L’IMPEGNO DI TRE CIPOLLE SUL COMO’

Nel suo ristorante Carlotta non dimentica mai il suo focus, da “Tre cipolle sul comò”, infatti, le clienti possono trovare la tampon box e anche il numero del centro antiviolenza sui muri del bagno, dove chiunque potrà salvare l’informazione o utilizzare il contatto proprio in quel momento.

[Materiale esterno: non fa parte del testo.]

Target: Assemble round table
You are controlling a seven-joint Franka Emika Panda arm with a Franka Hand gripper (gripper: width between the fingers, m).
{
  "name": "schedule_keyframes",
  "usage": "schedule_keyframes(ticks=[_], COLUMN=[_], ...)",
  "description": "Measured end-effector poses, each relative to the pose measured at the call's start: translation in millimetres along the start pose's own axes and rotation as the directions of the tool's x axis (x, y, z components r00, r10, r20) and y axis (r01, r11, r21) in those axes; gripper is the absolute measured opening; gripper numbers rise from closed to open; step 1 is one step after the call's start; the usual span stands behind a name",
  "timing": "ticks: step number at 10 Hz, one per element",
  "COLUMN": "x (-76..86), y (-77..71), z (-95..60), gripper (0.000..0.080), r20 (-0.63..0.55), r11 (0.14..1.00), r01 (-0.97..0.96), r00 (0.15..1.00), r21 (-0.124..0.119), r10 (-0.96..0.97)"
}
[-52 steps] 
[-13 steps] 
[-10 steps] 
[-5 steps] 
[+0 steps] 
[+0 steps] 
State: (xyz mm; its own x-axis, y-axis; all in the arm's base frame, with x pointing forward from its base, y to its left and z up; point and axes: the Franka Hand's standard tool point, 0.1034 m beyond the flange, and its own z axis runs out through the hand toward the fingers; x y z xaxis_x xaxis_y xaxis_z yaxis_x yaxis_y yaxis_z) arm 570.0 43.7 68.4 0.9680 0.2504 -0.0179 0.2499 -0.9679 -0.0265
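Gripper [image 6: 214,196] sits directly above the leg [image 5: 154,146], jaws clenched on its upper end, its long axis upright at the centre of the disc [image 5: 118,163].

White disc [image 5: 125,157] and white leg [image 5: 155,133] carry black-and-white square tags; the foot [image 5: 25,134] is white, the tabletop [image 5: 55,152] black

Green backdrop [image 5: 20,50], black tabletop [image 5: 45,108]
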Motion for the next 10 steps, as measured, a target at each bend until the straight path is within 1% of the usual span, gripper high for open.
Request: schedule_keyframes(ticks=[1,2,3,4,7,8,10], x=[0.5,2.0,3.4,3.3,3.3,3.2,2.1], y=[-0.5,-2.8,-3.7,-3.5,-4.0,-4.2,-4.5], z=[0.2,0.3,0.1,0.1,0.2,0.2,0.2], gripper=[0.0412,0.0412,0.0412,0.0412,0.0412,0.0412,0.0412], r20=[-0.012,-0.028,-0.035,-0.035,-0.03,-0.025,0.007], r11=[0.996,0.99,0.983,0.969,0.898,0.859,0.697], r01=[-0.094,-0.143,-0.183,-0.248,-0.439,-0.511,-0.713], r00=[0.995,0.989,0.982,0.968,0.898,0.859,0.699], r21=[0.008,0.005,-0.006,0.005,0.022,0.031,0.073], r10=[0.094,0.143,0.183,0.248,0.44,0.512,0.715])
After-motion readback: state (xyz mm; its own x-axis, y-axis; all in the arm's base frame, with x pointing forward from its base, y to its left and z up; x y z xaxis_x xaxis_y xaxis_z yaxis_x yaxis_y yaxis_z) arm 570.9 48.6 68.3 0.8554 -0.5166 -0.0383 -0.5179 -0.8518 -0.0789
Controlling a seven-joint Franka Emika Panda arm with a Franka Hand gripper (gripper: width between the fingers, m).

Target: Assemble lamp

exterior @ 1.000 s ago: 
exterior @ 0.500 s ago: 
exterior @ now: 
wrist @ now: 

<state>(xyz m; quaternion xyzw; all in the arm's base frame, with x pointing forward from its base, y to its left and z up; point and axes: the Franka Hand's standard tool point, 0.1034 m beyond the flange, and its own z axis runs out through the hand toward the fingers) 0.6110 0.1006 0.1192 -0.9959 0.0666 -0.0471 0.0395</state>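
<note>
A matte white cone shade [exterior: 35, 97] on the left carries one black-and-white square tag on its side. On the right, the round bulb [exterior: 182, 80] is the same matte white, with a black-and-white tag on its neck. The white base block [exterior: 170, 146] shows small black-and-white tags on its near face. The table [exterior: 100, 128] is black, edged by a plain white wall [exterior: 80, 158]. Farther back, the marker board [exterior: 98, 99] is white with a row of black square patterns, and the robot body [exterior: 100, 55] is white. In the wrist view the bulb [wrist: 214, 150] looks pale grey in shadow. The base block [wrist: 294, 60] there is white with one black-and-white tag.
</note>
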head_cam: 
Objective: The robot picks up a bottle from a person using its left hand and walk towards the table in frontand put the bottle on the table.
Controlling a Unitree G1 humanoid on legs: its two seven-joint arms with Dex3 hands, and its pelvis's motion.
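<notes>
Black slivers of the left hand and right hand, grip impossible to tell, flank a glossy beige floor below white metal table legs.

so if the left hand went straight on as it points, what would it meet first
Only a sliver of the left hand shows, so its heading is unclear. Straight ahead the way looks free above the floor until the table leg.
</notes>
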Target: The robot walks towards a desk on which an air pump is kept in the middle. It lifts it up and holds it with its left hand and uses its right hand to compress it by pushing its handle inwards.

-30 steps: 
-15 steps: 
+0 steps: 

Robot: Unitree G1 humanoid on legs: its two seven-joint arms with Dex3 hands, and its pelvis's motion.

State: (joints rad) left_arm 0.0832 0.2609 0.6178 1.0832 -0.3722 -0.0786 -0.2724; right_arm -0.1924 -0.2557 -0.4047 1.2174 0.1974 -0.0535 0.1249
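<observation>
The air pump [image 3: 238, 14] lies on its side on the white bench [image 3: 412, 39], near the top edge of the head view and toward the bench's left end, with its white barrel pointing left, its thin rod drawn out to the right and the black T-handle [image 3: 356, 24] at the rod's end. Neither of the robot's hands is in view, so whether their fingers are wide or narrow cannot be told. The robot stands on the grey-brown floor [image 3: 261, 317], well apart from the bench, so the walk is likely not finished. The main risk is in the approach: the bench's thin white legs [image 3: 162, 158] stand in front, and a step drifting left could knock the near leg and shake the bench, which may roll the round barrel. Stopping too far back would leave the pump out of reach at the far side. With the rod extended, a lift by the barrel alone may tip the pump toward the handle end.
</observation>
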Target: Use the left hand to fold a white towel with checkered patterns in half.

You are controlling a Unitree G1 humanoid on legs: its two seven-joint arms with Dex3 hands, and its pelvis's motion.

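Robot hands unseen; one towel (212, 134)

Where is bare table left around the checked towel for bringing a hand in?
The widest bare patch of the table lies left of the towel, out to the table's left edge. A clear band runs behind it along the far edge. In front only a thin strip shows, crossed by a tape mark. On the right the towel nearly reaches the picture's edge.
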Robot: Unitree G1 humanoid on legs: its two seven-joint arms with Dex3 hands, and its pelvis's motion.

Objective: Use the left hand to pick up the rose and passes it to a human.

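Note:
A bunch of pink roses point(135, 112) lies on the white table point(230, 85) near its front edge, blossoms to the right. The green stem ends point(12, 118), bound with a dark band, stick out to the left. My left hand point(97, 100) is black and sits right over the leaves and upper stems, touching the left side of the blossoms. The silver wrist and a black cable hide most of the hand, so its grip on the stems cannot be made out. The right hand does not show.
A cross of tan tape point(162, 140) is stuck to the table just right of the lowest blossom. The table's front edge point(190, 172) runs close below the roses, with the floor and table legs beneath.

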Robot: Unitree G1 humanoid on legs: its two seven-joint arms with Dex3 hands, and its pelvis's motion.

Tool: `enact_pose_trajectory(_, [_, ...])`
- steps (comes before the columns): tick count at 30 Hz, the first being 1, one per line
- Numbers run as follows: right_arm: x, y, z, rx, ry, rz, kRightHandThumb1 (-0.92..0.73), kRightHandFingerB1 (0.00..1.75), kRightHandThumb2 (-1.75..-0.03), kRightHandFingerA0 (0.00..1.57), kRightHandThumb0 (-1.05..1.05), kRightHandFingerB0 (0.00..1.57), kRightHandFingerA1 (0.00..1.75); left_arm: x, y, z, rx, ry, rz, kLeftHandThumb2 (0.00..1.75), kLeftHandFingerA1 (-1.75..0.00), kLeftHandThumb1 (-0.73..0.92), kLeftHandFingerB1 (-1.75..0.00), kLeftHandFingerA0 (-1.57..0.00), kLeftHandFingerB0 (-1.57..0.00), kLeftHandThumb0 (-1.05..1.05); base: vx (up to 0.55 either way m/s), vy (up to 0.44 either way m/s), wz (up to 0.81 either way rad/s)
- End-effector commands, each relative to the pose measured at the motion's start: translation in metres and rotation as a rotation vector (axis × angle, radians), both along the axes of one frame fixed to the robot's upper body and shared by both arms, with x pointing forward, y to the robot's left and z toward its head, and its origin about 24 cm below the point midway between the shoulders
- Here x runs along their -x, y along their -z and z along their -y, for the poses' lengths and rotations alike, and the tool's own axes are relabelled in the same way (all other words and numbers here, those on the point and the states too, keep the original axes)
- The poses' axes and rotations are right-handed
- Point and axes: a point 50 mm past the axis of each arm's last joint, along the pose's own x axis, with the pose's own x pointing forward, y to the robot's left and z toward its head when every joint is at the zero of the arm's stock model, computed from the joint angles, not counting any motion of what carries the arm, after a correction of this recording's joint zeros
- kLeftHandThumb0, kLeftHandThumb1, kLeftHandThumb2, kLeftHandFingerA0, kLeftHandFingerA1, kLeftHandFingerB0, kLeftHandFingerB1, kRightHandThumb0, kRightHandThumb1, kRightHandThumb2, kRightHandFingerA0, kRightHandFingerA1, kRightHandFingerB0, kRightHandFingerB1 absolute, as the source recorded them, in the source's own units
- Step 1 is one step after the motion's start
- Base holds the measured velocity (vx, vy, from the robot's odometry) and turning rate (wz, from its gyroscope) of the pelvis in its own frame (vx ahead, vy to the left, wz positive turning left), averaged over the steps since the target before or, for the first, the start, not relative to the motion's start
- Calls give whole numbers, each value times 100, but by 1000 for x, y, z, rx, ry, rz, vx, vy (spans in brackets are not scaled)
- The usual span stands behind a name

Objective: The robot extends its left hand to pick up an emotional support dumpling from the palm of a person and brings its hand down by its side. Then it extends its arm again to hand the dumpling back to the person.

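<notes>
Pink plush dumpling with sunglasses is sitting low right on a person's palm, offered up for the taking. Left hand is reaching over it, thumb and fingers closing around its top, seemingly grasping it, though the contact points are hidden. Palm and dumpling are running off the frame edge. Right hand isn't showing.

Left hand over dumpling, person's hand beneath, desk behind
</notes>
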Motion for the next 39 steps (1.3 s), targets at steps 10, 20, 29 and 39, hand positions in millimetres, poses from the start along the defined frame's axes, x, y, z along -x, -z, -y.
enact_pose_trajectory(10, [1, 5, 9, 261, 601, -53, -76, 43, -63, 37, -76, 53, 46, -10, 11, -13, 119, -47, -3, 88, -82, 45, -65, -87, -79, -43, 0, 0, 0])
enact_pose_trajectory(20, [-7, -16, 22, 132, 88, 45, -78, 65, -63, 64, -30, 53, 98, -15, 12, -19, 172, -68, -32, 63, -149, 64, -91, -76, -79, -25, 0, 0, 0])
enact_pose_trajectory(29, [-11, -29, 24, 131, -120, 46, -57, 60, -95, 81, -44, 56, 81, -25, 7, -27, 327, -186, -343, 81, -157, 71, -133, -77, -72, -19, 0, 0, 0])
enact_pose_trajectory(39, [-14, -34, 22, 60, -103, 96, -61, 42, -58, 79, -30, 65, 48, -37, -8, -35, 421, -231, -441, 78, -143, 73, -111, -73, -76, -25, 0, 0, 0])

«Ancora oggi tante persone che entrano nel nostro ristorante quando vengono accolte da me chiedono di poter parlare con il titolare; invece, la domanda giusta sarebbe chiedere se io sono la titolare. – e conclude guardando con fiducia e ferme intenzioni al futuro – Abbiamo muri possenti da abbattere e possiamo farlo con le nostre parole, con le nostre azioni e le nostre scelte. È così che romperemo abitudini e comportamenti di una società ancora fortemente patriarcale: con piccoli e costanti gesti quotidiani che da una goccia diventeranno mare».